Predictor-Corrector Enhanced Transformers with Exponential Moving Average Coefficient Learning
- Rui Wang ,
- Junliang Guo ,
- Xu Tan
Residual networks, as discrete approximations of Ordinary Differential Equations (ODEs), have inspired significant advancements in neural network design, including multistep methods, high-order methods, and multi-particle dynamical systems. The precision of the solution to ODEs significantly affects parameter optimization, thereby impacting model performance. In this work, we present a series of advanced explorations of Transformer architecture design to minimize the error compared to the true “solution.” First, we introduce a predictor-corrector learning framework to minimize truncation errors, which consist of a high-order predictor and a multistep corrector. Second, we propose an exponential moving average-based coefficient learning method to further strengthen our higher-order predictor.
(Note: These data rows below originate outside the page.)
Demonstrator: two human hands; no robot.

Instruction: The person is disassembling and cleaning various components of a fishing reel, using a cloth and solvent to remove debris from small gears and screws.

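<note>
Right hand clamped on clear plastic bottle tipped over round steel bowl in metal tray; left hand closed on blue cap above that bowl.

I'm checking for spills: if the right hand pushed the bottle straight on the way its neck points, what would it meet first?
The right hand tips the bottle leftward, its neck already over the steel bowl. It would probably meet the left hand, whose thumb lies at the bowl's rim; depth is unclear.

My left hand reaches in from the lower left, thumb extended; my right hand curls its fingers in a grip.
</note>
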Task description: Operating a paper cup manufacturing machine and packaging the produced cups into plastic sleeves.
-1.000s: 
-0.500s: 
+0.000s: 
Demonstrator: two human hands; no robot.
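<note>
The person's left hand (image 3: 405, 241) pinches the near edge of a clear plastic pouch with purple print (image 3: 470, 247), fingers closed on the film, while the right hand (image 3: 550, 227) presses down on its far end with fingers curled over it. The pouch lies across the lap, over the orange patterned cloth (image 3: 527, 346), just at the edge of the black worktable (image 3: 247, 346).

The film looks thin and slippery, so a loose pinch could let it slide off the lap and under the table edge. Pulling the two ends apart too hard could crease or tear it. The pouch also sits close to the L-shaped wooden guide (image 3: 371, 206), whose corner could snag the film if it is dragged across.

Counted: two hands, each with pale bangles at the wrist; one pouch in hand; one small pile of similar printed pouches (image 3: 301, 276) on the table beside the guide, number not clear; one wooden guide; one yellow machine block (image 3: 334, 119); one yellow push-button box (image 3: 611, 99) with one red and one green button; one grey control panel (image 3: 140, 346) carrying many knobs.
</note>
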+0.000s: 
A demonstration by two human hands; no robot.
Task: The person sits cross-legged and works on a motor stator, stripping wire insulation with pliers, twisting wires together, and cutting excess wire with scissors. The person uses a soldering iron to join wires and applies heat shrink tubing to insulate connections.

Extensive experiments on large-scale machine translation, abstractive summarization, language modeling, and natural language understanding benchmarks demonstrate the superiority of our approach. On the WMT’14 English-German and English-French tasks, our model achieved BLEU scores of 30.95 and 44.27, respectively. Additionally, on the OPUS multilingual machine translation task, our model surpasses a robust 3.8B DeepNet by an average of 2.9 SacreBLEU, using only one-third of the parameters.